Directions ::
Down to the last line, set down the material below exactly; skip the pictures.

Data segment ::
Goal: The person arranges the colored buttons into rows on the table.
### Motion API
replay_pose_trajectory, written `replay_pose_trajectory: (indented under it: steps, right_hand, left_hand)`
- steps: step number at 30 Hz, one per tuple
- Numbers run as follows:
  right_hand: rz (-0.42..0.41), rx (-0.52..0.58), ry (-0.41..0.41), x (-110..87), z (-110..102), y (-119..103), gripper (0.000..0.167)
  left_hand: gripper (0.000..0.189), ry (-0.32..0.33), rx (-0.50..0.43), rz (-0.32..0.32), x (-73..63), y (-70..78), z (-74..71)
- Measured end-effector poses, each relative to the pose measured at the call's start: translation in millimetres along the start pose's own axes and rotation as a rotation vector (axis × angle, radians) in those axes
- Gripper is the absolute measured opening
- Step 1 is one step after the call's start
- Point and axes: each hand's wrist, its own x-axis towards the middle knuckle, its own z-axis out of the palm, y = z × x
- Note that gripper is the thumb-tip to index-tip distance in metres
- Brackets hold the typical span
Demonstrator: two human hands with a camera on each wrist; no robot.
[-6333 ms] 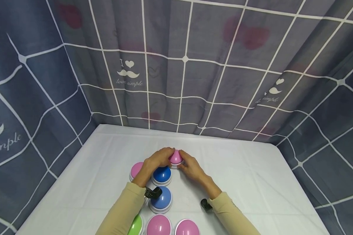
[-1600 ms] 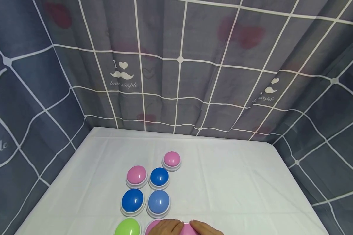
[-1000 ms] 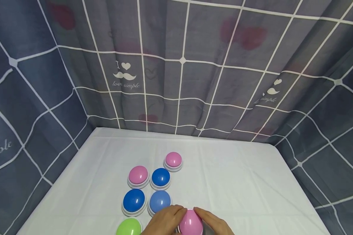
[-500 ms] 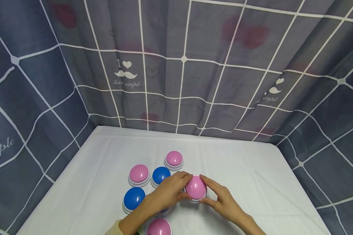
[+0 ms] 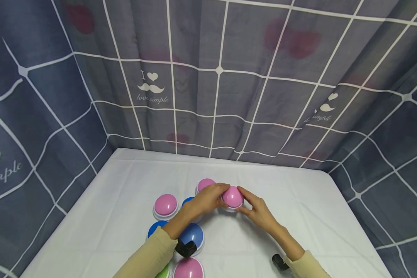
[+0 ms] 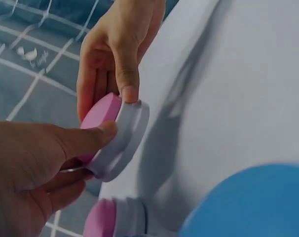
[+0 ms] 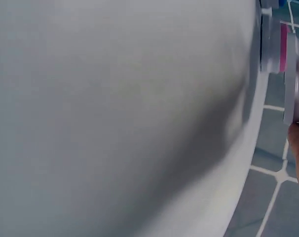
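A pink dome push button on a white round base is held between both hands, raised off the white table with a shadow beneath it. My left hand pinches its left side, the thumb lying on the white base in the left wrist view. On the opposite side my right hand pinches it with thumb and fingers. Just left of it stands another pink button, partly covered by the left hand. A dark blue button is mostly hidden behind that hand. In the right wrist view only the held button's base shows.
Left of the hands stand a pink button, a blue one and a lighter blue one under the left forearm. Nearer lie a pink button and a partly hidden green one. Grid-patterned curtains surround the white table.
Both hands let go of the far pink button, then took a pink button from the near edge. They have carried it away from the body to beside the far one.
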Motion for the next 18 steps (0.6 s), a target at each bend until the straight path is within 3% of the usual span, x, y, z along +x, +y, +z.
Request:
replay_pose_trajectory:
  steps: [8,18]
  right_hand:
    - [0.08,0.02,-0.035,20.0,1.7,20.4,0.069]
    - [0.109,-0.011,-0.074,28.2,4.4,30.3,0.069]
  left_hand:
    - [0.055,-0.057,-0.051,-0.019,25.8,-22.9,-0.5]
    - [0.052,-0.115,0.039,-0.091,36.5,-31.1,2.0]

Exercise response ::
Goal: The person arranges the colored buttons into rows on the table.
### Motion API
replay_pose_trajectory, written `replay_pose_trajectory: (indented under it: steps, right_hand, left_hand)`
- steps: step number at 30 Hz, one per tuple
- Numbers run as follows:
  right_hand: rz (-0.42..0.41), rx (-0.52..0.58), ry (-0.41..0.41), x (-110..87), z (-110..102), y (-119..103), gripper (0.000..0.167)
  left_hand: gripper (0.000..0.189), ry (-0.32..0.33), rx (-0.50..0.43), rz (-0.32..0.32), x (-73..63), y (-70..78), z (-74..71)
- Measured end-effector poses, each relative to the pose measured at the call's start: translation in millimetres along the start pose's own axes and rotation as a rotation vector (axis × angle, radians) in those axes
- Gripper is the absolute measured opening
- Step 1 is one step after the call's start
- Point and axes: each hand's wrist, its own x-axis towards the middle knuckle, its own z-axis out of the palm, y = z × x
- Note that gripper is the thumb-tip to index-tip distance in metres
- Brackets hold the typical span
Demonstrator: two human hands with a camera on each wrist; no robot.
[-6333 ms] 
[-1600 ms] 
[-1000 ms] 
[-500 ms] 
[+0 ms] 
[+0 ms] 
[+0 ms] 
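A pink dome push button on a white round base is held between both hands, raised off the white table with a shadow beneath it. My left hand pinches its left side, the thumb lying on the white base in the left wrist view. On the opposite side my right hand pinches it with thumb and fingers. Just left of it stands another pink button, partly covered by the left hand. A dark blue button is mostly hidden behind that hand. In the right wrist view only the held button's base shows.
Left of the hands stand a pink button, a blue one and a lighter blue one under the left forearm. Nearer lie a pink button and a partly hidden green one. Grid-patterned curtains surround the white table.
Both hands let go of the far pink button, then took a pink button from the near edge. They have carried it away from the body to beside the far one.
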Motion for the next 18 steps (0.6 s), a target at each bend until the straight path is within 3% of the usual span, x, y, z along +x, +y, +z.
Request:
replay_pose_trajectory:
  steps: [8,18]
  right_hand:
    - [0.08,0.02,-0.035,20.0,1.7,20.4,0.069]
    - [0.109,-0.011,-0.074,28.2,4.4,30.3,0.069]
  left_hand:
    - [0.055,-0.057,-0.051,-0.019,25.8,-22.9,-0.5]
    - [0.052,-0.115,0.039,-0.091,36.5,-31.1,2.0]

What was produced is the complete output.